I don't think we have the full picture, but for some reason, the mutilation and murder of women in Guatemala is out of control and getting worse. The BBC notes:
The raped and mutilated body of Andrea Contreras Bacaro, 17, was found wrapped in a plastic bag and thrown into a ditch, her throat cut, her face and hands slashed, with a gunshot wound to the head. The word "vengeance" had been gouged into her thigh.
Sandra Palma Godoy, 17, said to have witnessed a killing in her home town, was missing for a week before her decomposing body was found next to a local football pitch. Her breasts, eyes and heart had been mutilated, reports said.
A look at the statistics shows a disproportionate amount of anti-woman violence.
According to Amnesty International, which has collated these stories and others in a new report on the killing of women in Guatemala, the country's leaders must share the blame for an epidemic of violence that has killed more than 1,500 women in under four years.

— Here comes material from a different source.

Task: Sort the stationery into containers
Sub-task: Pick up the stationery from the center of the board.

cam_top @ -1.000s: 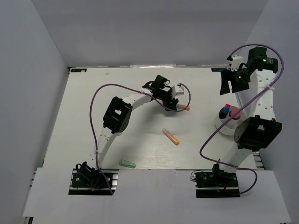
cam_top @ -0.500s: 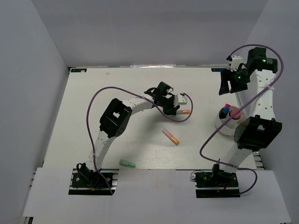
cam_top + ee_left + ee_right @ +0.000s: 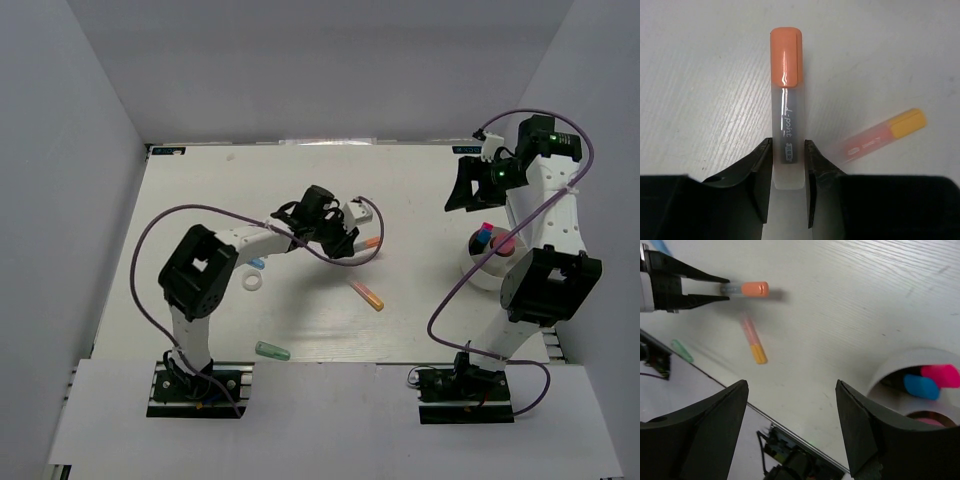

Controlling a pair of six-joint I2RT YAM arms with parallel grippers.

The brutality of the killings... reveal that extreme forms of sexual violence and discrimination remain prevalent in Guatemalan societyAmnesty International report
In 2001, the first year separate records were kept for men and women, 222 women were registered as murdered, Guatemalan human rights activists have told the BBC.
By 2004 that figure had more than doubled, to 494. In the first five months of 2005, the tally reached 225 - considerably more than one killing every day.
Remember that Guatemala only has 13 million people -- it's a small country. The article mentions 36 years of civil war and a previously male-dominated society, but there must be more to it that is not visible with the few reports available. One linked story showed the rise of birth control, especially vasectomies as a way to limit the number of children. Of course, wherever contraception takes root, degradation of women increases. If there was already a gross misogyny present, birth control would only exacerbate it.
The Guatemalan government last year made the promotion of family planning and reproductive health a priority, and it is slowly catching on. The use of condoms is steadily increasing, for example, but they are not widely available. And challenging 'macho' attitudes is proving difficult.
"It's a socio-cultural problem. Vasectomies just haven't taken off here. But we have created special programmes to try and encourage more men to consider the option," Dr Roberto Santizo from the Guatemalan Health Department told the BBC.
So there are two problems -- each fueling the other, though only one is defined as a problem. No solutions in sight, but prayers needed all the same. Catholicism is not the backbone of society any longer and the decline has been brutal.